Perhaps most fascinating to addiction researchers is how an increase in dopamine creates a craving — and an expectation of a reward. In a study published earlier this month in The Journal of Neuroscience, Volkow used a brain scan to look at the dopamine releases in 18 cocaine addicts while they watched two videos: one of nature scenes, the other of people using cocaine. Volkow found that dopamine increased while the addicts watched the cocaine video and that the severity of the increase matched their self-reported level of craving for the drug. "For these people, their lives and experience had taught them that when they see others using cocaine, they're probably about to get rewarded with drugs, too," Volkow told me. "So even though they consciously knew that they weren't going to get cocaine after watching the video, their brains had learned to expect the reward."

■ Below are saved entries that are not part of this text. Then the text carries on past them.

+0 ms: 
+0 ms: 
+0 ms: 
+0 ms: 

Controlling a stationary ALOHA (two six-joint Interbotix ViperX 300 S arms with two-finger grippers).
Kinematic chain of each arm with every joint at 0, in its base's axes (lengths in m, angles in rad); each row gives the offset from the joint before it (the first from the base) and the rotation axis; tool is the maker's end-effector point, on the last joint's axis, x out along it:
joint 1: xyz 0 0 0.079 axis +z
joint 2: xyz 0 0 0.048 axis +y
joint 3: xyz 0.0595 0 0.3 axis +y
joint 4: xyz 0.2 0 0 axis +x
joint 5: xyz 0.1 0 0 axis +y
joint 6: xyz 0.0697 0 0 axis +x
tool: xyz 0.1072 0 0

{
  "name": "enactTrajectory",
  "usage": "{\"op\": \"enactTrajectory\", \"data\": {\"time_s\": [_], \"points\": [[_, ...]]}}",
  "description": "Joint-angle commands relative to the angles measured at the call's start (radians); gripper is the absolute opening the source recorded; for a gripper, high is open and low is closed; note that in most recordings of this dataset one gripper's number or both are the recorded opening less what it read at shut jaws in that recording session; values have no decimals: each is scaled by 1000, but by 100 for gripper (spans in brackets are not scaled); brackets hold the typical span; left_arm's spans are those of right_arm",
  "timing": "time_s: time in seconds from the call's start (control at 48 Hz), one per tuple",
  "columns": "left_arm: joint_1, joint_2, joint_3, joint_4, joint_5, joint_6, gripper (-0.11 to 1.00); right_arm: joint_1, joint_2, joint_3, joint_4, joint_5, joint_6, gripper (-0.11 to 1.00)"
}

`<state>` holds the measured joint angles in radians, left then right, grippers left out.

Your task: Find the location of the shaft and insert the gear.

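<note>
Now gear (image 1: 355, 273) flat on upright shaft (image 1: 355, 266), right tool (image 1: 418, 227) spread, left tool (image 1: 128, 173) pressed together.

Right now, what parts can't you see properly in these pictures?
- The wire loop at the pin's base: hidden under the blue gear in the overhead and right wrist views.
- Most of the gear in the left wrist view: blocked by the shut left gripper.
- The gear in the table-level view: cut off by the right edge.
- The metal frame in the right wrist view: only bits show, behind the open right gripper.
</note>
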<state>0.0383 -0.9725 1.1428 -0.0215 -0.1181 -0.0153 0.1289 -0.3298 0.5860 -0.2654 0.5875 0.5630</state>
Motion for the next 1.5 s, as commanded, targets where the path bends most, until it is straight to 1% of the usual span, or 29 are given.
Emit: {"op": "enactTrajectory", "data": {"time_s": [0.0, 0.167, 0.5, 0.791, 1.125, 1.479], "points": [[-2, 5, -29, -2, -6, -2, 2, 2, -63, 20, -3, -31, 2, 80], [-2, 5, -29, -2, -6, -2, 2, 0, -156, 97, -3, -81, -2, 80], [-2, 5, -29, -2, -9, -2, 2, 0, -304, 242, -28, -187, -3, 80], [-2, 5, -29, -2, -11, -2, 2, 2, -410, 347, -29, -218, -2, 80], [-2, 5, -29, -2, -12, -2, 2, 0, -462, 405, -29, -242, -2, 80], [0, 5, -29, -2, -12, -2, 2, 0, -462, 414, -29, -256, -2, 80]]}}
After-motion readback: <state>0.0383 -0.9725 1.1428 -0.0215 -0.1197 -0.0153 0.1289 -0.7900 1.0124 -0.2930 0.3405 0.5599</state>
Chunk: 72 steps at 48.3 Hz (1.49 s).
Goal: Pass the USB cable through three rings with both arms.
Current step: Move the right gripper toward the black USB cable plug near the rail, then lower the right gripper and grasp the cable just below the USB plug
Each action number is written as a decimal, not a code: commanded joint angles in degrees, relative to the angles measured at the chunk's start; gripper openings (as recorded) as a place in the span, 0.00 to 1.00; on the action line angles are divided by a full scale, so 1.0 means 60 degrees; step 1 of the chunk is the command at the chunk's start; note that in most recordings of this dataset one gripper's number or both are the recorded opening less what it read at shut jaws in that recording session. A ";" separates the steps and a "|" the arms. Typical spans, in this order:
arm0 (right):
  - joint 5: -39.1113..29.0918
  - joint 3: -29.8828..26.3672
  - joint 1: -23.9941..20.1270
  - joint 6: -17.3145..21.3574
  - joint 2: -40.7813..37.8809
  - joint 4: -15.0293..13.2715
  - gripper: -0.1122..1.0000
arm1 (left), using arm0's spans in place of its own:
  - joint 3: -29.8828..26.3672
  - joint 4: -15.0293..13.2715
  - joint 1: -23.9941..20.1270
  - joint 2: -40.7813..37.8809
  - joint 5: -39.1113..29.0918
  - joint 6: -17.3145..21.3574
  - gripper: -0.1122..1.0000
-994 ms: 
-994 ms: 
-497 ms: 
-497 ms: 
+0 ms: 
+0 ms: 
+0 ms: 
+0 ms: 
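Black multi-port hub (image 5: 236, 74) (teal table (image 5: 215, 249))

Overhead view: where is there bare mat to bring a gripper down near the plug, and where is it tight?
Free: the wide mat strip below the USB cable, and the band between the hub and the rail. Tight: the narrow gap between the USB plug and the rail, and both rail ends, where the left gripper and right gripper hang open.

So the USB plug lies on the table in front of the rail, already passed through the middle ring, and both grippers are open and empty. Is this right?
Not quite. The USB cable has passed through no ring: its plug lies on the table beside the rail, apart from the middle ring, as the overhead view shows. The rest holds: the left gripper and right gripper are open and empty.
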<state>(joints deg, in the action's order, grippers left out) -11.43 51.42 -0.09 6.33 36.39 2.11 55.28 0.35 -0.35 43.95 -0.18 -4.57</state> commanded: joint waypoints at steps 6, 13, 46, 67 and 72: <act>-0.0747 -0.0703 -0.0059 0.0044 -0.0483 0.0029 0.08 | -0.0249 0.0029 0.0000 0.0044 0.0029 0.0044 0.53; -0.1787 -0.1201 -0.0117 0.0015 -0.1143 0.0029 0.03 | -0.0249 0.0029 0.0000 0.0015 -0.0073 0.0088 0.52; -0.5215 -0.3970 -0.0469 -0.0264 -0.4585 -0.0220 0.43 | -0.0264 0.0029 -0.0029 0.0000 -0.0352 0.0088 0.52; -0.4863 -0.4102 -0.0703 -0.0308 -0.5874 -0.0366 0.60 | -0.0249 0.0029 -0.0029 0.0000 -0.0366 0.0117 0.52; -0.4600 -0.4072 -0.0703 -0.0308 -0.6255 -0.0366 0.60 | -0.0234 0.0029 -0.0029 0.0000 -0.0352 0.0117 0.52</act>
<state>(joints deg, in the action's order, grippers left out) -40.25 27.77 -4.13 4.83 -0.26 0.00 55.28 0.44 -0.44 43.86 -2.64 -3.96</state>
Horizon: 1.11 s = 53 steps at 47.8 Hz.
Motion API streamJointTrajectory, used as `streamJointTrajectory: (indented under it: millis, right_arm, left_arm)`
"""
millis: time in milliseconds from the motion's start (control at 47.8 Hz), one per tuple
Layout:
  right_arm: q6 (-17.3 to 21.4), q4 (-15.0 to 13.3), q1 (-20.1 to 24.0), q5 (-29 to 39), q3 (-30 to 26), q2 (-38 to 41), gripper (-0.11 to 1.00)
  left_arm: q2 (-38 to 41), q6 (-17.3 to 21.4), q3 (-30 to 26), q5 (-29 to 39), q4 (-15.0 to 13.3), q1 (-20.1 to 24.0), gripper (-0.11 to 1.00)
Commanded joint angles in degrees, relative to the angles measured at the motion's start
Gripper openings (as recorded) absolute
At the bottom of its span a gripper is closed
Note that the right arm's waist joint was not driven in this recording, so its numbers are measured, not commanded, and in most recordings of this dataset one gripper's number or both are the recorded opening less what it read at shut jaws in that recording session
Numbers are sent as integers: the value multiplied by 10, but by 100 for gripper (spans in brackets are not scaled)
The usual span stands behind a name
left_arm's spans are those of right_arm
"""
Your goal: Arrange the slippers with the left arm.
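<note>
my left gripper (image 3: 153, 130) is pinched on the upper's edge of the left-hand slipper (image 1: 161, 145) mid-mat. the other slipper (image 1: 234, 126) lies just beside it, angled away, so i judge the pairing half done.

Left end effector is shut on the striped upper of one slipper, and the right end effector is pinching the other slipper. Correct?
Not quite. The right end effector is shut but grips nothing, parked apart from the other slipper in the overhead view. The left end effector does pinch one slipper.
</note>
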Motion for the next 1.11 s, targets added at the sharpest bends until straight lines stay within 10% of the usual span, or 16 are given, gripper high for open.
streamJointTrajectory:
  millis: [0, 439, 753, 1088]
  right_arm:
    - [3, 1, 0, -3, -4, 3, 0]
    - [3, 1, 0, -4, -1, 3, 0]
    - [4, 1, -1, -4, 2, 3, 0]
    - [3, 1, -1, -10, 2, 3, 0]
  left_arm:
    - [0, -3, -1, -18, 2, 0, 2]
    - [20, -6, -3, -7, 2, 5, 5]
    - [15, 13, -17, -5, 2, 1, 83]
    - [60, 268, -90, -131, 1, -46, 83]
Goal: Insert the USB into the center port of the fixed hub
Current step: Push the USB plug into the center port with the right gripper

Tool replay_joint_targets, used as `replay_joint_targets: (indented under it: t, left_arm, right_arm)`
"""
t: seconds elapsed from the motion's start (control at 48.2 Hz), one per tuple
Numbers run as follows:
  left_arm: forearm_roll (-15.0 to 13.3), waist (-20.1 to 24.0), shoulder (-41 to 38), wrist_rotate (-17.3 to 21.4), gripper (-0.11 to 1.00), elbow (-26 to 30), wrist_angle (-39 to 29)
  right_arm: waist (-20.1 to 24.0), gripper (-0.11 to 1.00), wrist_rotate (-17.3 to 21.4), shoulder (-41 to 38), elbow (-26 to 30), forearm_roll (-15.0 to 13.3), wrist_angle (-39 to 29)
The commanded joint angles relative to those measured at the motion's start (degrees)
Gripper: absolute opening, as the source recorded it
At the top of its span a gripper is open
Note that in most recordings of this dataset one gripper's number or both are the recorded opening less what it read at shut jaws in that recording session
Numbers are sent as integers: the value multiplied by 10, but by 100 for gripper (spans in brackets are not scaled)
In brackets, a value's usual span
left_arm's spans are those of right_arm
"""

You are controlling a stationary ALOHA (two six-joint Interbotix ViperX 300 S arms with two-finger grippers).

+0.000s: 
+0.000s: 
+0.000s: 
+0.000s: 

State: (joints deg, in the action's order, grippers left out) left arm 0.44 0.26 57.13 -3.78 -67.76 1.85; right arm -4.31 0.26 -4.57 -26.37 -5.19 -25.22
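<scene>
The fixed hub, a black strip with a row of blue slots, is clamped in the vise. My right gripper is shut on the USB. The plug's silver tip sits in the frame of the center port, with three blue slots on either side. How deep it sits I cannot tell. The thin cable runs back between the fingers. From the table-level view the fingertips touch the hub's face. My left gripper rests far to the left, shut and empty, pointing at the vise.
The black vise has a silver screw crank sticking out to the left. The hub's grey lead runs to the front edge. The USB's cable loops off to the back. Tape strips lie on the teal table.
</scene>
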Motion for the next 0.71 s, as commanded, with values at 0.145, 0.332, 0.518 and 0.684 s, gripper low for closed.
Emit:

Scientists posit that cue-induced dopamine spikes and craving essentially overpower the brain's well-meaning frontal cortex, which is responsible for planning and decision making. The institute on drug abuse is currently financing studies of medications that could potentially blunt that process, interfering with the release of dopamine when an addict sees a conditioned cue.

Dopamine also travels to the parts of the brain responsible for solidifying memory, like the amygdala, which learns and stores emotional memories (including the high of drugs). Some researchers hypothesize that through a combination of medicine and behavioral therapy, addicts could "unlearn" these powerful memories and associations, making them less likely to relapse when they see a cue. "Potentially, you could put an addict in a virtual-reality situation where you show them videotapes of friends they used to use drugs with, or whatever their strongest triggers are," Eric Nestler, a neuroscientist and addiction specialist at the University of Texas Southwestern Medical Center, told me earlier this month. "But now, the cue isn't associated with any kind of rewarding response. So then you can give a medication, which we're making progress on developing, that enhances memory formation. Essentially, you'd be teaching them something new — that a line of white powder means nothing special."